Items from a data source
--- START ---

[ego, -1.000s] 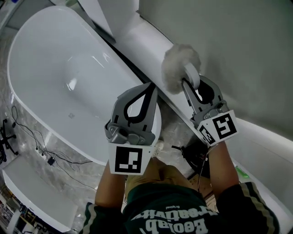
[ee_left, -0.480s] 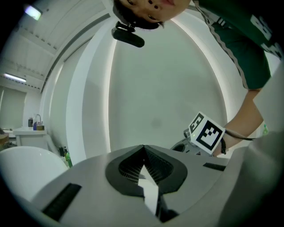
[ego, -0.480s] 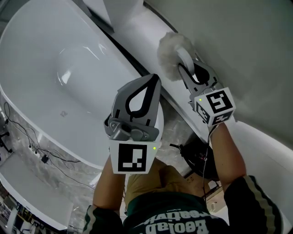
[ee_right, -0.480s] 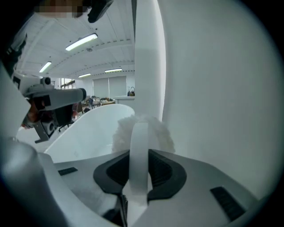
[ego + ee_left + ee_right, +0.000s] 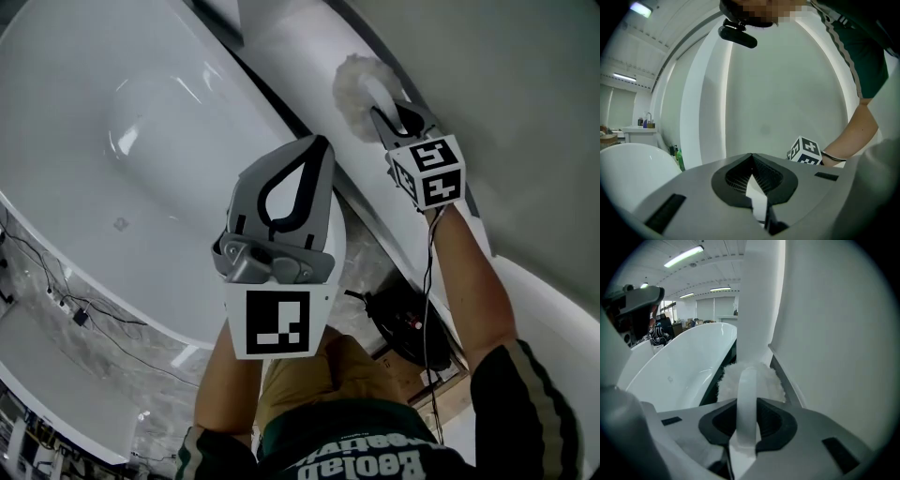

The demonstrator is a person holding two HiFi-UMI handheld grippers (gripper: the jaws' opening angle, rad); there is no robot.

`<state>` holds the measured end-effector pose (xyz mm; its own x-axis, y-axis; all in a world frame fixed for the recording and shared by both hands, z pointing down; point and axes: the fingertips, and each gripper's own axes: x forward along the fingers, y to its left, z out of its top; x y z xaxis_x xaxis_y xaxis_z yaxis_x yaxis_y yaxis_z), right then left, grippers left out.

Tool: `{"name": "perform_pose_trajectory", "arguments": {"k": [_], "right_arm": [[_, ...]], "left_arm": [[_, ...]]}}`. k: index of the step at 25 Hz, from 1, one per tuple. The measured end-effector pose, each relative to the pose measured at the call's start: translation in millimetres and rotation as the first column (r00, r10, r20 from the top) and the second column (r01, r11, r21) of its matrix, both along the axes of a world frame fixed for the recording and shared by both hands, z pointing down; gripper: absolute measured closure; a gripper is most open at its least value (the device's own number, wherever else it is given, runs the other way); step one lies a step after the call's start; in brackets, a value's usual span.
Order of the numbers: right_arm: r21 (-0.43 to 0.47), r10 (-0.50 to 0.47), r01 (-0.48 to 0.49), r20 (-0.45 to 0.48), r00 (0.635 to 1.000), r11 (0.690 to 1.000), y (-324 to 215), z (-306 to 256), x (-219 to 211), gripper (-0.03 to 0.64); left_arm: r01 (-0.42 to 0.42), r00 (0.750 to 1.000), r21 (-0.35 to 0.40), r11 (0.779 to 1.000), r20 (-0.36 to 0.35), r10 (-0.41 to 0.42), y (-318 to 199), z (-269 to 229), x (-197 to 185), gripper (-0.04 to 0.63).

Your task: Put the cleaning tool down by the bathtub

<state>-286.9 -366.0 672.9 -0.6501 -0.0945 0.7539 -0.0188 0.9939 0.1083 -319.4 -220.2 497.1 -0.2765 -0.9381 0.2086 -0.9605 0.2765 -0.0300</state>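
Observation:
The cleaning tool is a fluffy white pad [image 5: 359,91] on a white loop handle [image 5: 746,401]. My right gripper [image 5: 392,120] is shut on that handle, with the pad [image 5: 751,379] just beyond the jaws, over the white ledge [image 5: 309,70] that runs between the wall and the bathtub [image 5: 122,141]. Whether the pad touches the ledge I cannot tell. My left gripper [image 5: 319,145] hangs over the tub's near rim, shut, with nothing held; in the left gripper view its tips [image 5: 751,155] meet. The bathtub [image 5: 693,366] lies left of the pad.
A dark gap separates the tub from the ledge. The grey wall [image 5: 506,84] rises at the right. A black device [image 5: 403,319] with cables sits on the marbled floor by the person's knees. More cables [image 5: 75,309] trail on the floor left of the tub.
My right gripper has sunk away from the camera with the tool, toward the ledge by the tub. The left gripper has lowered a little and stays shut.

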Motion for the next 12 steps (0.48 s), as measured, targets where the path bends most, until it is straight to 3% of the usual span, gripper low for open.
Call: {"name": "perform_pose_trajectory", "arguments": {"k": [12], "right_arm": [[0.012, -0.039, 0.042, -0.185, 0.982, 0.999, -12, 71, -14, 0.523]], "left_arm": [[0.044, 0.998, -0.02, 0.999, -0.048, -0.045, 19, 30, -11, 0.586]]}}
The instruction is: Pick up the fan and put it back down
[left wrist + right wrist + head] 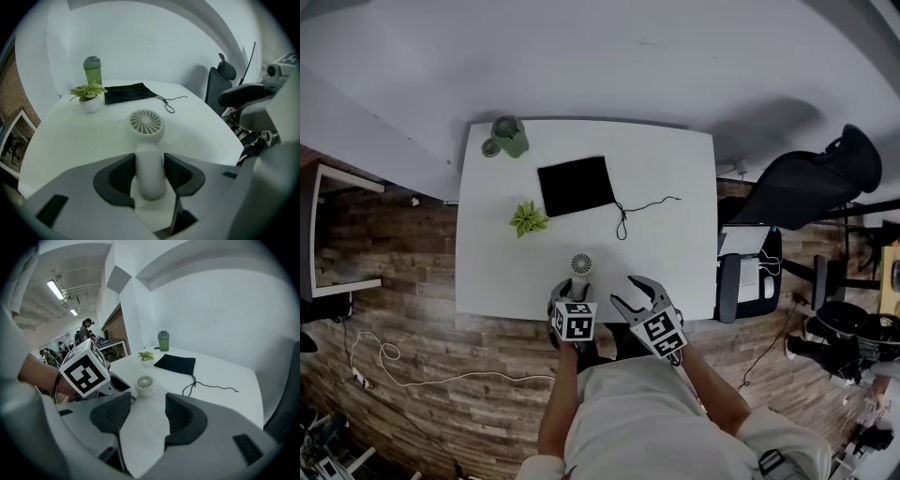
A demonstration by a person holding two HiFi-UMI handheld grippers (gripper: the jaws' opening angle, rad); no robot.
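While the left gripper clamps the fan by its smooth handle and the right gripper hangs open, the head may tilt or slip.

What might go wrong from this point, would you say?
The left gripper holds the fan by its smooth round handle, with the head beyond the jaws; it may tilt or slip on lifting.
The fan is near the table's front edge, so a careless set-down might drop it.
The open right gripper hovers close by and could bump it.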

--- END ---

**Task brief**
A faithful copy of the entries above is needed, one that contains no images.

**Output**
[ego, -1.000s] 
[ee_left, -0.480s] 
[ego, -0.480s] 
[ee_right, -0.480s] 
[ego + ee_left + ee_right, +0.000s] 

The demonstrator is a person holding two HiFi-UMI handheld grippers (gripper: the jaws' opening angle, rad); there is no robot.

`<state>` holds the measured end-effector pose (xyz mm; its own x-axis, y-axis; all in a world frame fixed for the recording and shared by both hands, z pointing down; point and axes: the fingertips, and each gripper's own axes: x forward along the fingers, y to its left, z out of its top; x y z xaxis_x xaxis_y xaxis_z yaxis_x yaxis_y yaxis_z), right then left, grippers left out.

Tool: `{"name": "perform_pose_trajectory", "arguments": {"k": [_], "right_arm": [[_, ...]], "left_arm": [[_, ...]]}}`. k: index of the step at 25 Hz, from 1, one per tuple. The measured end-effector pose, each relative to the pose measured at the call's start: translation in millimetres and rotation as the first column (r00, r10, r20 from the top) and the second column (r01, r11, r21) of its matrix, both along the axes of a world frame fixed for the recording and shared by both hands, z pointing down; gripper: absolute measured closure; a gripper is most open at its least value (the device's own number, wherever else it is given, runs the other way); step one lies a step after the call's start; in brackets, a value's usual span.
Order of the numbers: right_arm: r21 (-0.43 to 0.47), r10 (-0.50 to 0.47), r01 (-0.48 to 0.49), r20 (-0.45 to 0.48), r00 (0.635 to 1.000), r11 (0.690 to 1.000), y (-324 to 215), z (-306 to 256), x (-219 to 211), gripper (-0.03 to 0.64); left_arm: r01 (-0.42 to 0.42), r00 (0.750 to 1.000), r21 (-0.35 to 0.40), r11 (0.779 to 1.000), r20 (-0.36 to 0.35), r10 (-0.41 to 0.42), y (-318 to 199), z (-269 to 229), x (-197 to 185), gripper (-0.04 to 0.63).

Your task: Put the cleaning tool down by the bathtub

<state>-286.9 -366.0 672.9 -0.6501 -0.0945 0.7539 -0.0188 0.9939 0.1083 -319.4 -220.2 497.1 -0.2765 -0.9381 0.2086 -0.9605 0.2765 -0.0300</state>
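Observation:
The cleaning tool is a fluffy white pad [image 5: 359,91] on a white loop handle [image 5: 746,401]. My right gripper [image 5: 392,120] is shut on that handle, with the pad [image 5: 751,379] just beyond the jaws, over the white ledge [image 5: 309,70] that runs between the wall and the bathtub [image 5: 122,141]. Whether the pad touches the ledge I cannot tell. My left gripper [image 5: 319,145] hangs over the tub's near rim, shut, with nothing held; in the left gripper view its tips [image 5: 751,155] meet. The bathtub [image 5: 693,366] lies left of the pad.
A dark gap separates the tub from the ledge. The grey wall [image 5: 506,84] rises at the right. A black device [image 5: 403,319] with cables sits on the marbled floor by the person's knees. More cables [image 5: 75,309] trail on the floor left of the tub.
My right gripper has sunk away from the camera with the tool, toward the ledge by the tub. The left gripper has lowered a little and stays shut.
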
Motion for the next 12 steps (0.48 s), as measured, targets where the path bends most, until it is straight to 3% of the usual span, gripper low for open.
Call: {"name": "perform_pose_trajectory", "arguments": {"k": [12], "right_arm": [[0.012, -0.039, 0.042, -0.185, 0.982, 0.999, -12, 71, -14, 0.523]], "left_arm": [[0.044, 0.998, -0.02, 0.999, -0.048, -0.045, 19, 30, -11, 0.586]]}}
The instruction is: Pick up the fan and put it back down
[left wrist + right wrist + head] 
A demonstration by a person holding two HiFi-UMI handheld grippers (gripper: the jaws' opening angle, rad); no robot.
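While the left gripper clamps the fan by its smooth handle and the right gripper hangs open, the head may tilt or slip.

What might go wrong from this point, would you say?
The left gripper holds the fan by its smooth round handle, with the head beyond the jaws; it may tilt or slip on lifting.
The fan is near the table's front edge, so a careless set-down might drop it.
The open right gripper hovers close by and could bump it.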

The exercise is done, and nothing more is needed.